Now there are several drugs that are trials, and these drugs have advantages. In a few years, they will probably arrive at the place where I can really prescribe them to patients because when we look at a new medication, he must first pass safety tests: “Is this medication sure to use in humans?” Once we show that he is sure, we must show that he does what we want him to do. Does this lower lipoprotein (A), then if it lowers lipoprotein (A), we have to make one more step and say: “Ok, that’s for sure. He lowered lipoprotein (A), but now, he prevents heart attacks and the features and things we want?” Twenty percent of the American population have this abnormal bile lipid, and the majority of people do not know.
Q: Are there specific guidelines to have your heart health checked?
A: We have a lot of different guidelines for different things. If we think of something like cholesterol or lipids, it is recommended that even children have verified at least once in their childhood. Once you are 18 years old, you should get a reference base and depending on whether it is normal or abnormal, it should not be verified or more than five years, if it is normal. If it is abnormal or if you have undergone a cardiovascular event, it is generally something that we do at least once a year, depending on the figures. If the figures are all good, we will do it once a year, then repeat it again. If the figures are not good, we repeat that every three to six months until we have the figures where we want them.

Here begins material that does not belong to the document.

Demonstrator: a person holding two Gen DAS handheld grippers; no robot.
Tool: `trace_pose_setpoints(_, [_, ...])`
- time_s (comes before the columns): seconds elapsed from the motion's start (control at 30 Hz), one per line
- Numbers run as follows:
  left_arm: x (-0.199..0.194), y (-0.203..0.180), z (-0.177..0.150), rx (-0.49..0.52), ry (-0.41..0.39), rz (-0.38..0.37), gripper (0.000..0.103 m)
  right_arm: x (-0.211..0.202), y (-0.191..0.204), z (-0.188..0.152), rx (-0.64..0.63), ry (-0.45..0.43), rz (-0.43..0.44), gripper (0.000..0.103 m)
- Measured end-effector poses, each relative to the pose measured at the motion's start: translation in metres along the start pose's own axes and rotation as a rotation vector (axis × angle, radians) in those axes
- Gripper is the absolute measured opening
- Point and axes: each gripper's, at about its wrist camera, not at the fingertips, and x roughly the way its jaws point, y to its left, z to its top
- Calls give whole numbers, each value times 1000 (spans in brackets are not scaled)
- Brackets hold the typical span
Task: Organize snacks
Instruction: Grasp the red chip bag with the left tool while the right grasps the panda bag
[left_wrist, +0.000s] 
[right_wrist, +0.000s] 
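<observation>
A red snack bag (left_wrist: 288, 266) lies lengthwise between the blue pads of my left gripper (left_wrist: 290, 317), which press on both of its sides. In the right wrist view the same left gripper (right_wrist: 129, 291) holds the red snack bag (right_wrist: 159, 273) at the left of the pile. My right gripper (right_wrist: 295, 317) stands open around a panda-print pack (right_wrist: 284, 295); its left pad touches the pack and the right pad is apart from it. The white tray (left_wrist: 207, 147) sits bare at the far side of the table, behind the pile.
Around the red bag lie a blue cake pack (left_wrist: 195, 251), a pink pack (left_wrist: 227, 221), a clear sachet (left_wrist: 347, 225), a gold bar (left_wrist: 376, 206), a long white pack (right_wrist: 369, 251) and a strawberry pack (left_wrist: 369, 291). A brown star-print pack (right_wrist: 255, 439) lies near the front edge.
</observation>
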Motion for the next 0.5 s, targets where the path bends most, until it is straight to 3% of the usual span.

Blood pressure, in a way, similar guidelines that should be checked from childhood. If the figures are normal, we will generally say that an annual visit with your primary care doctor is an excellent way to follow this or health screening, because high blood pressure does not do that people feel bad. This is why they call him the silent killer. So, unless you regularly check your blood pressure, you will not know that it is high. I tell everyone that it is really a great way to have someone you recognize as the person you are going to for your annual projections, because that’s how you know your figures, then if something does not feel good.

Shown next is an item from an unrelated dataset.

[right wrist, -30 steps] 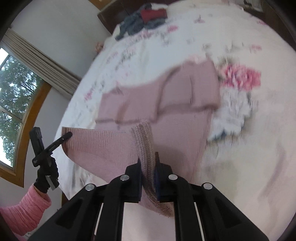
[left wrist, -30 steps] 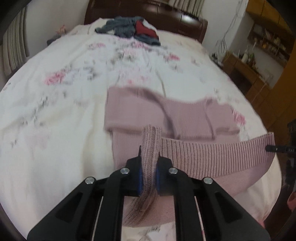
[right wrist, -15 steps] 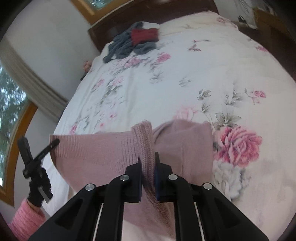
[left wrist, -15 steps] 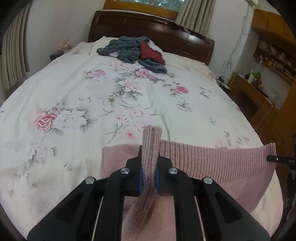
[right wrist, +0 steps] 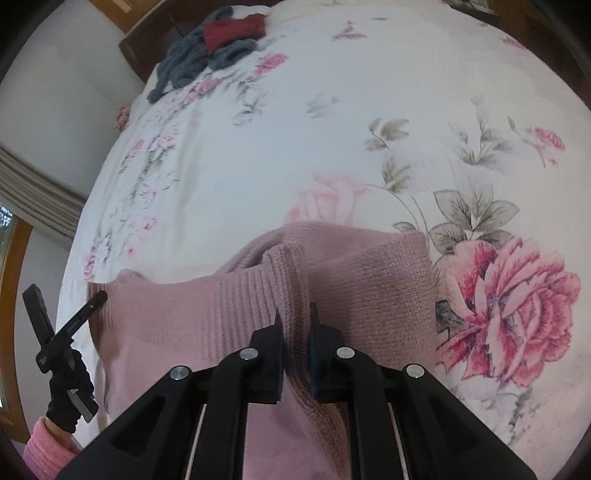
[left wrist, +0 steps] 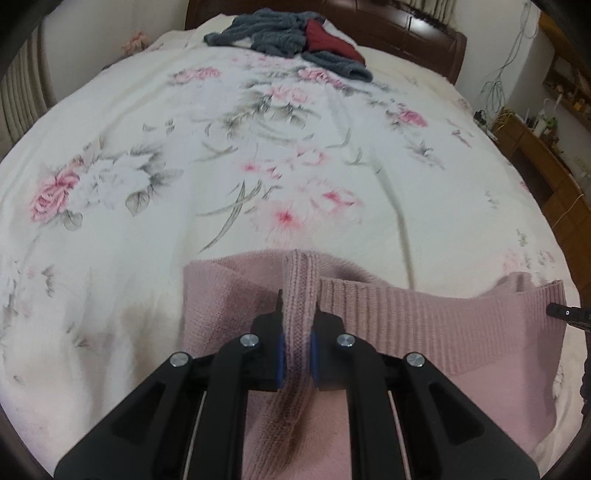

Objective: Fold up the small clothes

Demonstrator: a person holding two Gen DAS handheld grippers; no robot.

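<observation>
A pink knit sweater (left wrist: 424, 325) lies folded over itself near the front of the floral bed. My left gripper (left wrist: 298, 304) is shut on its ribbed hem at the left corner. In the right wrist view the same sweater (right wrist: 373, 288) shows, and my right gripper (right wrist: 295, 314) is shut on the ribbed hem at the right corner. The hem runs between both grippers, low over the folded body. The left gripper's tip (right wrist: 96, 298) pokes into the right wrist view, held by a gloved hand (right wrist: 68, 391). The sleeves are hidden under the fold.
A heap of grey and dark red clothes (left wrist: 295, 35) lies at the head of the bed by the wooden headboard (left wrist: 406, 26). Wooden furniture (left wrist: 546, 162) stands along the right. A curtain and window frame (right wrist: 33, 206) are on the left. The floral bedspread (left wrist: 184, 147) stretches ahead.
Both grippers carried the hem forward over the sweater's upper part and lowered it. The spread body and sleeves seen a second ago are now covered by the fold.
</observation>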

It is really a primary care provider, and this person can help understand … Make the beginnings of everything and follow you throughout this trip. If you need more sub-specialized care, they can bring you to the right person.
Q: Is there anything else you would like to add?

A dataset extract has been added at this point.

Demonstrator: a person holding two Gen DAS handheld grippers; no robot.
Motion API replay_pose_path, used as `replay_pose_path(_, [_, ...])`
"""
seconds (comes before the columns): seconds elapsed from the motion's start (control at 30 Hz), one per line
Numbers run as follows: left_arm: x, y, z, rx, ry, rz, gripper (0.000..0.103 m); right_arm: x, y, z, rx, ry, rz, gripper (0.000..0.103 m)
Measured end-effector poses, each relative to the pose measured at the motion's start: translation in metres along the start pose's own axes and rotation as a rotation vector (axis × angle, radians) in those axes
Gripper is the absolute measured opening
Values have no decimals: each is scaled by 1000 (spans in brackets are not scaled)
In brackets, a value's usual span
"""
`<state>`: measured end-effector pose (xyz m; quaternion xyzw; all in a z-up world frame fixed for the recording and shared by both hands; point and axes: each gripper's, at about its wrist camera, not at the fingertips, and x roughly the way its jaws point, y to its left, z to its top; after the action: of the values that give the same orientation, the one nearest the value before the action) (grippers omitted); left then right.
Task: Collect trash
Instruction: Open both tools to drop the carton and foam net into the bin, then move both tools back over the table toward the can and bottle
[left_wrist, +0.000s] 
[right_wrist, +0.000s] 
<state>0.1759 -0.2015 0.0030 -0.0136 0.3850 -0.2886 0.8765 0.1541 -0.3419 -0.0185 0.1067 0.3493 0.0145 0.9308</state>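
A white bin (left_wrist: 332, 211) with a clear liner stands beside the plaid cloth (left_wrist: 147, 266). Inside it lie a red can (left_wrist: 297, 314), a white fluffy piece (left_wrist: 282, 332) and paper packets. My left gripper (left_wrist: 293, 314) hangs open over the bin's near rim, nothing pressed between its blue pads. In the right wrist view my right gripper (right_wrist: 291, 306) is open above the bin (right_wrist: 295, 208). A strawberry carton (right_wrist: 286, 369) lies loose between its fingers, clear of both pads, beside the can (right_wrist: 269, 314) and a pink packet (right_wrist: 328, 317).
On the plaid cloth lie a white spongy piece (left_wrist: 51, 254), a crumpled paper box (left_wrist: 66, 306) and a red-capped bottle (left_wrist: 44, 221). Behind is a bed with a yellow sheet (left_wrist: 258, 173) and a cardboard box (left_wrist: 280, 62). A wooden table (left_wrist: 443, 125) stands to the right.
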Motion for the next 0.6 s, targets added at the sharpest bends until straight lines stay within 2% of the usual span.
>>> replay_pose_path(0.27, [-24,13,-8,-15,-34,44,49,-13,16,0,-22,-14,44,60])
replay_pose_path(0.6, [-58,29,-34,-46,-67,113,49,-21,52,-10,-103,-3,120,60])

A: I think it is important that we all recognize that cardiovascular diseases are our cause of death n ° 1, but there are many, a lot, many things that we can do to reduce this risk. This is not really something that we should fear. It is simply a question of knowing that it is a little imminent there, and that if we remain on the trajectory of the standard American, we are more likely to have cardiovascular diseases, but we can change this, especially if we start with changes in lifestyle.